> [WHAT IS REQUIRED]: Leaving the pictures out, transcribe the records below exactly.
**********
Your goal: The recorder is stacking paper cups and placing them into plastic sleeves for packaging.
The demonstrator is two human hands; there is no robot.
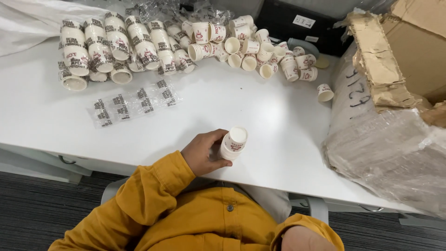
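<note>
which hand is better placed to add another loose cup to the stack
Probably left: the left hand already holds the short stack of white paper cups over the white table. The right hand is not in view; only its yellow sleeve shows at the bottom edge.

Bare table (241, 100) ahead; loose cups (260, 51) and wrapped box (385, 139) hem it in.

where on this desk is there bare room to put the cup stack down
Bare white table lies between the stack of cups in the left hand and the empty plastic sleeve. The far edge is crowded with wrapped cup sleeves and loose cups.
</note>
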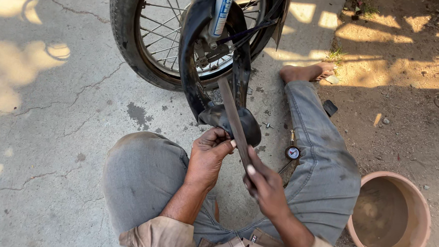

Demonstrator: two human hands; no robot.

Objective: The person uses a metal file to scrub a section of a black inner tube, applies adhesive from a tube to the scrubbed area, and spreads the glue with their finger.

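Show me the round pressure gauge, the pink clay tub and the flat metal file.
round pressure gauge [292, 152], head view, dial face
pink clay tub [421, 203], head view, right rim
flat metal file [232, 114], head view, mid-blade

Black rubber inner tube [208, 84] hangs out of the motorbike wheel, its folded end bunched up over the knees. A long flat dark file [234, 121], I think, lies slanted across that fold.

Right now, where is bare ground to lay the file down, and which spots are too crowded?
Bare concrete lies wide open left of the left knee, below the wheel. Crowded: between the legs, where the left hand grips the inner tube and the right hand holds the file, with the pressure gauge close by. The basin takes the right side.
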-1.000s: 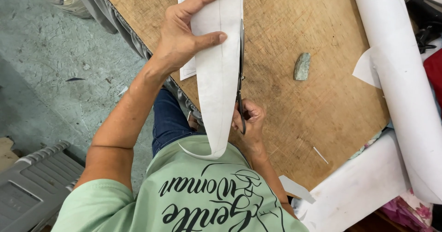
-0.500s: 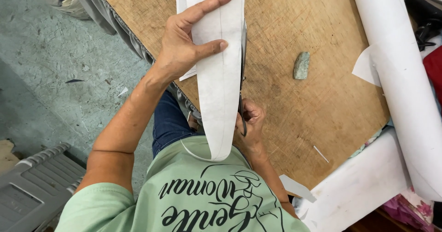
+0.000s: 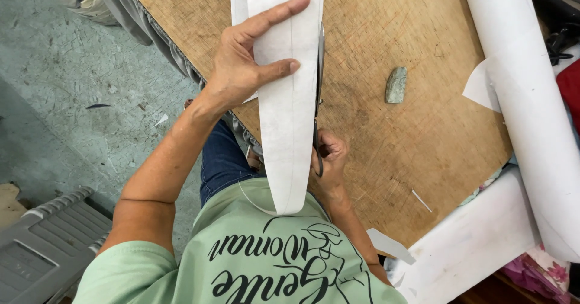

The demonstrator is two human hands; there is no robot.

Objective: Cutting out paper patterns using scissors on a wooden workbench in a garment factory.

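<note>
Worn brown worktable (image 3: 423, 129) over a stained grey-green concrete floor (image 3: 72, 99) — daylight, even.

The paper strip (image 3: 290, 99) is white with one thin grey pencil line; beside it — dark scissors (image 3: 318, 99), a brown scratched table (image 3: 423, 135) and a grey-green stone (image 3: 396, 85).
</note>
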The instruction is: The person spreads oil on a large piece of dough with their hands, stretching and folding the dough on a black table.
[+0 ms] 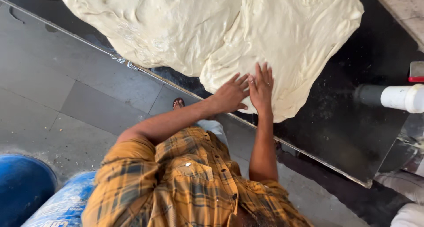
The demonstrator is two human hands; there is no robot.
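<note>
A large sheet of pale dough [282,37] is spread over a black worktop [344,121], with a second big mass of dough [168,28] overlapping it on the left. My left hand [229,94] lies flat on the near edge of the sheet, fingers stretched out. Right beside it and touching it, my right hand [261,86] also rests palm down on the dough, fingers pointing away from me. Neither hand holds anything. My yellow plaid shirt [190,183] fills the bottom of the view.
The worktop has a metal front edge [309,158]. A white cylinder [404,97] and a red-edged thing [416,72] sit at its right. Below are a grey tiled floor [53,86], my foot [178,104], a blue drum [22,187] and a blue sack [66,202].
</note>
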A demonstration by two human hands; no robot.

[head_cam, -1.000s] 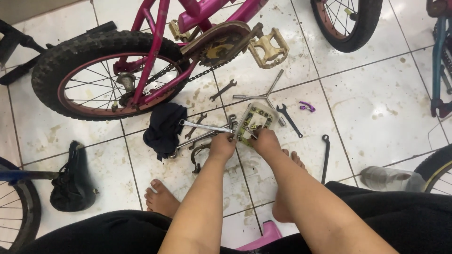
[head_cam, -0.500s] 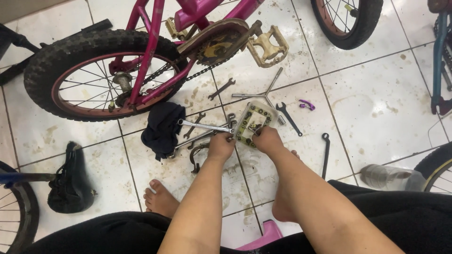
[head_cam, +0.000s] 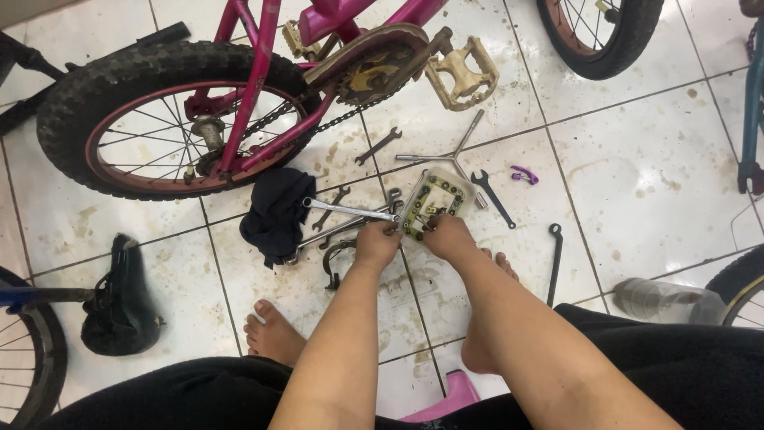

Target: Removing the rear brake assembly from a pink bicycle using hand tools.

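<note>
Reaching down, we see our right hand (head_cam: 447,236) pinching small parts inside the tray (head_cam: 458,191), which stretches away ahead of it, while our left hand (head_cam: 377,244) is curled at its near-left rim, grip unclear.

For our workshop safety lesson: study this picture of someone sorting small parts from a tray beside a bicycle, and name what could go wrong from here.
1. The bare feet rest beside loose wrenches on the tiled floor; a foot might land on one.
2. Both the left hand and right hand pick at the small tray; tipping it could scatter small parts.
3. The floor looks stained, possibly slippery.
</note>
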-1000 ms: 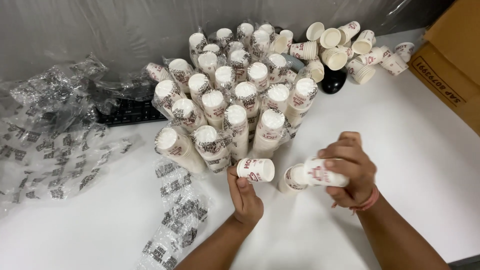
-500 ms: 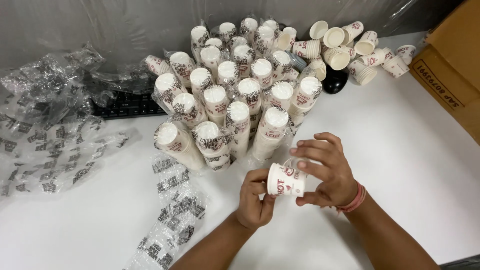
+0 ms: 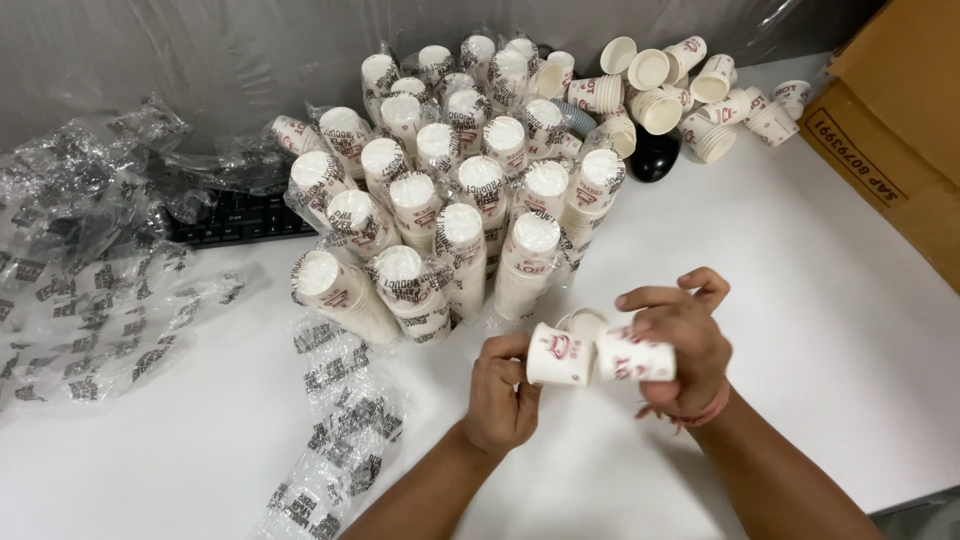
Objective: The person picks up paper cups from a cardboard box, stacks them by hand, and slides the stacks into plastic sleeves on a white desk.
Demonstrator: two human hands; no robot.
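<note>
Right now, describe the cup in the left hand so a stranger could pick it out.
Start at the big cluster of plastic-wrapped cup stacks at the back of the white table, then come toward the camera to the two hands. The left hand pinches a single small paper cup, lying sideways. Unlike the wrapped stacks, it is loose and bare, next to the cup in the right hand.

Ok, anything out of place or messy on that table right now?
Yes. Torn plastic wrappers lie crumpled across the left of the table, partly covering a black keyboard. Loose cups lie tipped over at the back right, beside a black mouse. The wrapped cup stacks lean unevenly. Nothing looks spilled.
</note>
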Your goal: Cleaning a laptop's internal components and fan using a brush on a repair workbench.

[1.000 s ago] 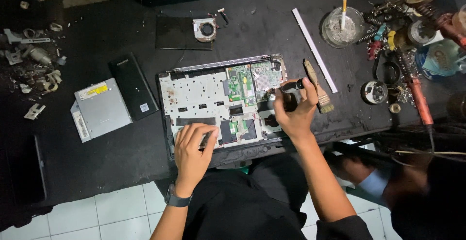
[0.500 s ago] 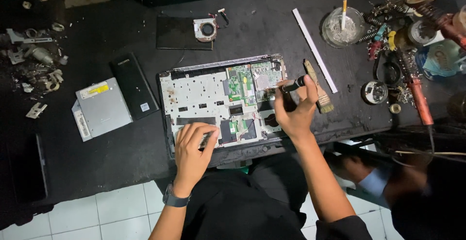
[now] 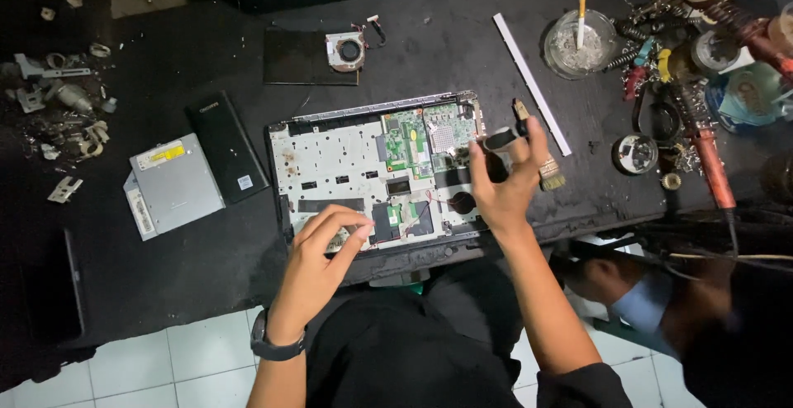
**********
> [TASK SOLUTION]:
Your goal: The recorder is stacking paper cups and placing them into plastic sleeves for packaging.
The demonstrator is two human hands; there is no robot.
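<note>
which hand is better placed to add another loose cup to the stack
Probably left: the left hand already holds the short stack of white paper cups over the white table. The right hand is not in view; only its yellow sleeve shows at the bottom edge.

Bare table (241, 100) ahead; loose cups (260, 51) and wrapped box (385, 139) hem it in.

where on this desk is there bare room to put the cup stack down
Bare white table lies between the stack of cups in the left hand and the empty plastic sleeve. The far edge is crowded with wrapped cup sleeves and loose cups.
</note>
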
Demonstrator: two human hands; no robot.

Objective: The person uses a metal file to scrub a section of a black inner tube, applies adhesive from a tube to the scrubbed area, and spreads the glue with their finger.

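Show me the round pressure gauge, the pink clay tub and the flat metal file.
round pressure gauge [292, 152], head view, dial face
pink clay tub [421, 203], head view, right rim
flat metal file [232, 114], head view, mid-blade

Black rubber inner tube [208, 84] hangs out of the motorbike wheel, its folded end bunched up over the knees. A long flat dark file [234, 121], I think, lies slanted across that fold.

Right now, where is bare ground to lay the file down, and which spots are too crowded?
Bare concrete lies wide open left of the left knee, below the wheel. Crowded: between the legs, where the left hand grips the inner tube and the right hand holds the file, with the pressure gauge close by. The basin takes the right side.
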-1.000s: 
-0.500s: 
+0.000s: 

The demonstrator is two human hands; there is no robot.

Objective: Cutting out paper patterns using scissors on a wooden workbench in a garment factory.

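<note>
Worn brown worktable (image 3: 423, 129) over a stained grey-green concrete floor (image 3: 72, 99) — daylight, even.

The paper strip (image 3: 290, 99) is white with one thin grey pencil line; beside it — dark scissors (image 3: 318, 99), a brown scratched table (image 3: 423, 135) and a grey-green stone (image 3: 396, 85).
</note>
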The instruction is: The person spreads oil on a large piece of dough with their hands, stretching and folding the dough on a black table.
[+0 ms] 
The demonstrator is two human hands; there is no robot.
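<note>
A large sheet of pale dough [282,37] is spread over a black worktop [344,121], with a second big mass of dough [168,28] overlapping it on the left. My left hand [229,94] lies flat on the near edge of the sheet, fingers stretched out. Right beside it and touching it, my right hand [261,86] also rests palm down on the dough, fingers pointing away from me. Neither hand holds anything. My yellow plaid shirt [190,183] fills the bottom of the view.
The worktop has a metal front edge [309,158]. A white cylinder [404,97] and a red-edged thing [416,72] sit at its right. Below are a grey tiled floor [53,86], my foot [178,104], a blue drum [22,187] and a blue sack [66,202].
</note>
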A demonstration by two human hands; no robot.

[head_cam, -1.000s] 
[head_cam, -0.500s] 
[head_cam, +0.000s] 

Target: Removing the rear brake assembly from a pink bicycle using hand tools.

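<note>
Reaching down, we see our right hand (head_cam: 447,236) pinching small parts inside the tray (head_cam: 458,191), which stretches away ahead of it, while our left hand (head_cam: 377,244) is curled at its near-left rim, grip unclear.

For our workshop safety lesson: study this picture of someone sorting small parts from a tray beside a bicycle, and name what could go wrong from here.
1. The bare feet rest beside loose wrenches on the tiled floor; a foot might land on one.
2. Both the left hand and right hand pick at the small tray; tipping it could scatter small parts.
3. The floor looks stained, possibly slippery.
</note>
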-1000 ms: 
-500 ms: 
+0 ms: 
Objective: The person picks up paper cups from a cardboard box, stacks them by hand, and slides the stacks into plastic sleeves on a white desk.
Demonstrator: two human hands; no robot.
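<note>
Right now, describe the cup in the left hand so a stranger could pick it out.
Start at the big cluster of plastic-wrapped cup stacks at the back of the white table, then come toward the camera to the two hands. The left hand pinches a single small paper cup, lying sideways. Unlike the wrapped stacks, it is loose and bare, next to the cup in the right hand.

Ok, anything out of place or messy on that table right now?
Yes. Torn plastic wrappers lie crumpled across the left of the table, partly covering a black keyboard. Loose cups lie tipped over at the back right, beside a black mouse. The wrapped cup stacks lean unevenly. Nothing looks spilled.
</note>
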Your goal: Cleaning a laptop's internal components and fan using a brush on a repair workbench.

[1.000 s ago] 
[0.500 s ago] 
[now] 

The answer is finished.